Normally this statement would thrill her. She’s innovated on Punjabi cooking, jokes that she makes “Nouveau Indian.” But tonight she’s getting that familiar feeling, that stiffness in her jaw. Their conversations accumulate, each one a domino falling against the next, pieces piled up at the base of her skull.
“Don’t start,” he says.
He’s right not to go into it. Acknowledging her anxiety will weaken both of them. Like when she first went up en pointe in ballet: she pictured herself falling, and then she did.
Six months ago, against her better judgment, she’d asked if she could come to base camp.
“Terrible idea,” he’d said.
As she’d expected.
Increasingly over the past year, she’d been asking the thing she shouldn’t. The thing he didn’t want her to. The thing she had to admit to herself she knew better than to bring up. She could hear the irritation in his voice when he perceived her as trying to hold him back.

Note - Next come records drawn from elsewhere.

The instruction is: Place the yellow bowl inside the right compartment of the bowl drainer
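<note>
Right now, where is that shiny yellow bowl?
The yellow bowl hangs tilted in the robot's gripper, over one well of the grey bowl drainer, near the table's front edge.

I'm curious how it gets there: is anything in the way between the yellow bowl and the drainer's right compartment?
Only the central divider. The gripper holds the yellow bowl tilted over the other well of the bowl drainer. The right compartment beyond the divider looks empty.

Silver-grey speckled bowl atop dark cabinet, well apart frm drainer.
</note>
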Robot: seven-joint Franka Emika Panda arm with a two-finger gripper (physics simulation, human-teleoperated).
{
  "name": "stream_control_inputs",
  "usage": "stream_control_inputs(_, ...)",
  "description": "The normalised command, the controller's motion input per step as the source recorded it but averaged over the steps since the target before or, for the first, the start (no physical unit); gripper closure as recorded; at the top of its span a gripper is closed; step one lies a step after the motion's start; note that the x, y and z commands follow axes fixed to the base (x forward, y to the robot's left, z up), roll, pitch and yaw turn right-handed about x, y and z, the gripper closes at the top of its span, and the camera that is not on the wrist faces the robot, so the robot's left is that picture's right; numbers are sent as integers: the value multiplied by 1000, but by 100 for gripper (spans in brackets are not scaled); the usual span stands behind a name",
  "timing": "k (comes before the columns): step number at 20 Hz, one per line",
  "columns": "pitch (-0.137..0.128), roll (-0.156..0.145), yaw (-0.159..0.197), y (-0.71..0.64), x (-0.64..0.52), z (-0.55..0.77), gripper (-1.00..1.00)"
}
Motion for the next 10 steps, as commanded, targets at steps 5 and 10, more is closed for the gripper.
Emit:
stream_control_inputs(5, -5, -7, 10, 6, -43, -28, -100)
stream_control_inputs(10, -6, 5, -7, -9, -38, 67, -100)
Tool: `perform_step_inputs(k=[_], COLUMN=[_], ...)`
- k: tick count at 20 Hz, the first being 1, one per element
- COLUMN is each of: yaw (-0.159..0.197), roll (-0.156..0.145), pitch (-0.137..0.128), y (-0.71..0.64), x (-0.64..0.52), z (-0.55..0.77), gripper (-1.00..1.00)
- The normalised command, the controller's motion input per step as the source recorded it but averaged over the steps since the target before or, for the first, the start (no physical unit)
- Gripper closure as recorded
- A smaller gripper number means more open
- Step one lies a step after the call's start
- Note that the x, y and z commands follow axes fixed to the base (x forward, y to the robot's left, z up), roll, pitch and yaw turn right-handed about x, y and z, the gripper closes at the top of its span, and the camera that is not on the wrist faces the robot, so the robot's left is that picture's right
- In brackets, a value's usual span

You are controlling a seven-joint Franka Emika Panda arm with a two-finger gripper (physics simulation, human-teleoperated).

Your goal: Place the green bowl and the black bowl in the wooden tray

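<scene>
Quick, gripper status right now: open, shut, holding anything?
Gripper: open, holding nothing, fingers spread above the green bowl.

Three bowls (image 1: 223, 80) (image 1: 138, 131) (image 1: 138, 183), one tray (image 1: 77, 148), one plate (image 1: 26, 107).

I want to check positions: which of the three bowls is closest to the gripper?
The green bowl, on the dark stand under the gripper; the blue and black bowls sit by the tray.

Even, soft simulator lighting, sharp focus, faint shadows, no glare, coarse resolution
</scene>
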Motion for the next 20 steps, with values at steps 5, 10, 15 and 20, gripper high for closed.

Akash’s voice softens. “It’s all good, Jules.”
He leaves his empty plate on the table and crosses the hall into their home office. The office chair’s wheels whirr against the hardwood floor. He’s browsing at the computer, looking not only at mountaineering pages with details of Everest’s southern route, but also at financial sites with the earnings of the companies he invests in to fund his expeditions.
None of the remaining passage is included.